**WHAT YOU NEED TO DO**
In the material below, find each line with the word "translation" and copy it.

**RECORDS SHOWN**
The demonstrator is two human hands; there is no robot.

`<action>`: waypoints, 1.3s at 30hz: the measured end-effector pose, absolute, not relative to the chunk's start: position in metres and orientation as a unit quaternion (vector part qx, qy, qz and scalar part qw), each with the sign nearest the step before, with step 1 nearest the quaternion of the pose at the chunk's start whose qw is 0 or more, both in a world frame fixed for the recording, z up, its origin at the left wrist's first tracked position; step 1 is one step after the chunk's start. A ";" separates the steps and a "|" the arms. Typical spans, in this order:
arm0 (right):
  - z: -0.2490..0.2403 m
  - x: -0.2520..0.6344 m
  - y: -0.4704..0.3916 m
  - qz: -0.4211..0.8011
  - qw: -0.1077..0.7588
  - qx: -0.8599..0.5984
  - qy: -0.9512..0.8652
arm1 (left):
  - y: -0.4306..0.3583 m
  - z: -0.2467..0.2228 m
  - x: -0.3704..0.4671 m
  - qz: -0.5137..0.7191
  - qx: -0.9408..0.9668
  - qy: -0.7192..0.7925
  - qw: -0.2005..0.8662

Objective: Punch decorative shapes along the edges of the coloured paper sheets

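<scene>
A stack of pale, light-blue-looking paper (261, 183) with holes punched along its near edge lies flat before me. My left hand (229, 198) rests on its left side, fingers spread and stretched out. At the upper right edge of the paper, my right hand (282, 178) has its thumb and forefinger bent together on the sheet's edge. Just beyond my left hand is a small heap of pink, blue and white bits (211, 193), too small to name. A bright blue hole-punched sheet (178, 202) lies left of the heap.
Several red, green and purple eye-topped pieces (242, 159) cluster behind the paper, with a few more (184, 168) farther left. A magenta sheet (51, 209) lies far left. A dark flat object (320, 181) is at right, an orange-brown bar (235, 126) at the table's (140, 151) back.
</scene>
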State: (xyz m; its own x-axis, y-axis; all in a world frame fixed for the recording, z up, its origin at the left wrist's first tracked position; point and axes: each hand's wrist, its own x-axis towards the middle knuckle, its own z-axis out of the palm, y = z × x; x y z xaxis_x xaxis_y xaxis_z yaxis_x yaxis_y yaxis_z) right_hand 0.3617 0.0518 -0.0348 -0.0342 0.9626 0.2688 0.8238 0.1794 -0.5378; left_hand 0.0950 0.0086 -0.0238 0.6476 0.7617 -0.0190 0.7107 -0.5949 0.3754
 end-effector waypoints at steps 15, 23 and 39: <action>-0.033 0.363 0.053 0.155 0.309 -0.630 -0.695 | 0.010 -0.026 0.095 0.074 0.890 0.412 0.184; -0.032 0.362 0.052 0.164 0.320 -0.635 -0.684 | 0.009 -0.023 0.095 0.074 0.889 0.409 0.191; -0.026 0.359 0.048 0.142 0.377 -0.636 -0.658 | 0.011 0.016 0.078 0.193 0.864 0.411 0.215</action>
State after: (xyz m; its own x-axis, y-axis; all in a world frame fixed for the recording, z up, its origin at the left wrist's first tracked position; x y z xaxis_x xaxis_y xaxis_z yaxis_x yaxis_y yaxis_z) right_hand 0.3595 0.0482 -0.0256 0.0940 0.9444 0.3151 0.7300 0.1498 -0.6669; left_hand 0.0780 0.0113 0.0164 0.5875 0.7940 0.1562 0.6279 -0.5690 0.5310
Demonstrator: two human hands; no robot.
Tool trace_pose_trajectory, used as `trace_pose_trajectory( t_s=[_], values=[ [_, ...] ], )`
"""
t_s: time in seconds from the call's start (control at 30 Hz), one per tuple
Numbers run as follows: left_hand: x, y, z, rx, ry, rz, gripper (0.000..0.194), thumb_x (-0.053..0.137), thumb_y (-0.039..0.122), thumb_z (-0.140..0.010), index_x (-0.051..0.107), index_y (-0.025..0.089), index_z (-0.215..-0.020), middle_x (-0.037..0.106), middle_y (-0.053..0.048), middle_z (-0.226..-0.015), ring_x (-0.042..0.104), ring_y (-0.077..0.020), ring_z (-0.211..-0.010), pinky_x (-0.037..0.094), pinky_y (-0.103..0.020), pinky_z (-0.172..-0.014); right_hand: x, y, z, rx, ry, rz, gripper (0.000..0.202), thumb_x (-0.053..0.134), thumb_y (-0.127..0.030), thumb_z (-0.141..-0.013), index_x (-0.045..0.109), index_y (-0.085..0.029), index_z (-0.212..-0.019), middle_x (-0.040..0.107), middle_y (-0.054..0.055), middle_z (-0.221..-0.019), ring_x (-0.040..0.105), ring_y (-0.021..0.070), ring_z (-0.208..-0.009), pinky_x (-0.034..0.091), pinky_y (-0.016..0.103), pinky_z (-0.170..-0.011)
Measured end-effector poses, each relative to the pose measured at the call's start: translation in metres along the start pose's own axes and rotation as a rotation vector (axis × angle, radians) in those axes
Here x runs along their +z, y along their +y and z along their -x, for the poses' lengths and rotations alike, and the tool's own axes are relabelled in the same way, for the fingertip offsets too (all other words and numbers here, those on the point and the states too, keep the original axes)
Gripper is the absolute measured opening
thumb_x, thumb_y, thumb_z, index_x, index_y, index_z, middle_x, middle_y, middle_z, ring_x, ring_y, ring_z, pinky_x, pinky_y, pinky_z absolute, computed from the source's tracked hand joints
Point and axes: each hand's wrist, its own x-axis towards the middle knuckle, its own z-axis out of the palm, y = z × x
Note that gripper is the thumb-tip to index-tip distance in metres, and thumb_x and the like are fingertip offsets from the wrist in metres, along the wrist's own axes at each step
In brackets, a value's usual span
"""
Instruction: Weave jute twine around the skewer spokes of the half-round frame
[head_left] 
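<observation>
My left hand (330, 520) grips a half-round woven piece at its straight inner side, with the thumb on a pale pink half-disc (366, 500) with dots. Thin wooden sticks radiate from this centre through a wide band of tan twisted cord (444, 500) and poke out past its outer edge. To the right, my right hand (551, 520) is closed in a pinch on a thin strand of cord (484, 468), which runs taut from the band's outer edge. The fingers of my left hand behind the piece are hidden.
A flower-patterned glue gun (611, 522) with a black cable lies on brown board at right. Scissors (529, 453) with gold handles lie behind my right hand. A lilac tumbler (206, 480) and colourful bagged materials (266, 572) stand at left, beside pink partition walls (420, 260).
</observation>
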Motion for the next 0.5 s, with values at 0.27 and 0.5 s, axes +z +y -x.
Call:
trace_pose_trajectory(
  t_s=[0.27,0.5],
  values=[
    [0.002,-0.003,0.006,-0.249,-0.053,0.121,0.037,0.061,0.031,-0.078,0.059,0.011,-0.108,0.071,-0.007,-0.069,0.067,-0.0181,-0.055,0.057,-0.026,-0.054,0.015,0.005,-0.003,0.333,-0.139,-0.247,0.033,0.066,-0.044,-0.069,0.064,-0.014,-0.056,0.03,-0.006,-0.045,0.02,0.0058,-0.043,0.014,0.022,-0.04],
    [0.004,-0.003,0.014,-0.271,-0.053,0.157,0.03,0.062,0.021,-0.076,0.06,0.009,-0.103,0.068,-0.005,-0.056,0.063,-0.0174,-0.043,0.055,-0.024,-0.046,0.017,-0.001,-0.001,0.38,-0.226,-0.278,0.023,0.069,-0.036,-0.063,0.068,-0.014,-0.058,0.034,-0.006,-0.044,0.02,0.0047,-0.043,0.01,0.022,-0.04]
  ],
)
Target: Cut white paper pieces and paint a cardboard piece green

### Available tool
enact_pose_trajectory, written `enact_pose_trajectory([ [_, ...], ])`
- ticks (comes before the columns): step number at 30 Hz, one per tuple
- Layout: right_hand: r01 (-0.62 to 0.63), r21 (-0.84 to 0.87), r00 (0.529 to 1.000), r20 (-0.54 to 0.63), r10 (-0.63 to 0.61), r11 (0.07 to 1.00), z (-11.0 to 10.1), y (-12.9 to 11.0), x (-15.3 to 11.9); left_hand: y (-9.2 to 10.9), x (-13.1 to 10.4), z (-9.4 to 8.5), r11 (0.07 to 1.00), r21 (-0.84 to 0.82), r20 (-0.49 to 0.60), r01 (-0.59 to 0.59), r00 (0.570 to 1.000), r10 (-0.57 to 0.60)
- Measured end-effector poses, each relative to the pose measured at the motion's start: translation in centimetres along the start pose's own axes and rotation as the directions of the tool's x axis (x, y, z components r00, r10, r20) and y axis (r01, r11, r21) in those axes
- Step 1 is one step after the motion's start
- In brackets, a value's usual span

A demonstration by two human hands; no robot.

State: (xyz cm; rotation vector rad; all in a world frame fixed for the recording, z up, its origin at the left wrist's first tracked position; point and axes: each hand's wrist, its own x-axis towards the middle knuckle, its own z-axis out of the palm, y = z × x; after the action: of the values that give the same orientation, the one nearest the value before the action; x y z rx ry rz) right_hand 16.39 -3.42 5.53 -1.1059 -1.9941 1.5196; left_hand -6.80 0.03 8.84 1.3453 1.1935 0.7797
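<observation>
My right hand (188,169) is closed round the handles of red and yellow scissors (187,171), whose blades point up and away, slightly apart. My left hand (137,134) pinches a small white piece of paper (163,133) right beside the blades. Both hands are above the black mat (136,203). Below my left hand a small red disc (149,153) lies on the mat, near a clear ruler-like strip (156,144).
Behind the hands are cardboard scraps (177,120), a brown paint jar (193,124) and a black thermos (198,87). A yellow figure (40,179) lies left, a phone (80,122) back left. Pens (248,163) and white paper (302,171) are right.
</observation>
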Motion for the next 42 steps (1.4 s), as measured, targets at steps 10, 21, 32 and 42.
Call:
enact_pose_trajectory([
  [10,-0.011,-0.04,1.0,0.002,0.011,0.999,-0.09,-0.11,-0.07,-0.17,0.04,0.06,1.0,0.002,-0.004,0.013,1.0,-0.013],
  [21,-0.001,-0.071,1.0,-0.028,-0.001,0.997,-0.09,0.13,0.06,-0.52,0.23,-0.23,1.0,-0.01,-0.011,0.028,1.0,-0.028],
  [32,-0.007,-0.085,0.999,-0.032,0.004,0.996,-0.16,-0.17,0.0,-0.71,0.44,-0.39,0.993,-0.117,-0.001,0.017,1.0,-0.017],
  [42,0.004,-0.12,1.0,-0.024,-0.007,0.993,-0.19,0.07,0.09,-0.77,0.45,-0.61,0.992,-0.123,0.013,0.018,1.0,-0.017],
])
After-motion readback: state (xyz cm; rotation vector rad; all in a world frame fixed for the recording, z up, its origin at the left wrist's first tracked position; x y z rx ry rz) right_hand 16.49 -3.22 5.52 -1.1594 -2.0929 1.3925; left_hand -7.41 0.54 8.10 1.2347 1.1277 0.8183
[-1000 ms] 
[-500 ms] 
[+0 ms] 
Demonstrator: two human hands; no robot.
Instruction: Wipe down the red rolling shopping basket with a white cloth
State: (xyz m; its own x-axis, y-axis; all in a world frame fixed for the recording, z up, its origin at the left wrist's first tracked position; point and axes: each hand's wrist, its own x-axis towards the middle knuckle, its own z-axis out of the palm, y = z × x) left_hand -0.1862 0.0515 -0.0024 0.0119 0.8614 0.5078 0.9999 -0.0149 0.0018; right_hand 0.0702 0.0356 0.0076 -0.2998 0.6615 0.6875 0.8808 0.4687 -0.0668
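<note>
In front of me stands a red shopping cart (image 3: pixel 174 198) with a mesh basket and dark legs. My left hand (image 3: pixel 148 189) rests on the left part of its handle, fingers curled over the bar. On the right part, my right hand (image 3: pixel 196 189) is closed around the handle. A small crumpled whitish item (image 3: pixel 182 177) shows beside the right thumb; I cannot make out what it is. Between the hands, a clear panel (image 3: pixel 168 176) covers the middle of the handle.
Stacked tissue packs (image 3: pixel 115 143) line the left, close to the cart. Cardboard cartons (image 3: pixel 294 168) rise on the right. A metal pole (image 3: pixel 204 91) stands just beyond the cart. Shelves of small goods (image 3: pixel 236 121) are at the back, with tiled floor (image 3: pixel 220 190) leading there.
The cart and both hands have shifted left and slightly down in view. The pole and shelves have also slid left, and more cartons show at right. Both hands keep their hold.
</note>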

**FINAL ANSWER**
Measured end-effector poses, each relative to the pose measured at the call's start: translation in metres along the start pose's own axes and rotation as a rotation vector (axis × angle, radians) in those axes
- Measured end-effector poses, each relative to the pose measured at the motion's start: translation in centimetres along the start pose's own axes and rotation as the directions of the tool's x axis (x, y, z components r00, r10, r20) and y axis (r01, r11, r21) in those axes

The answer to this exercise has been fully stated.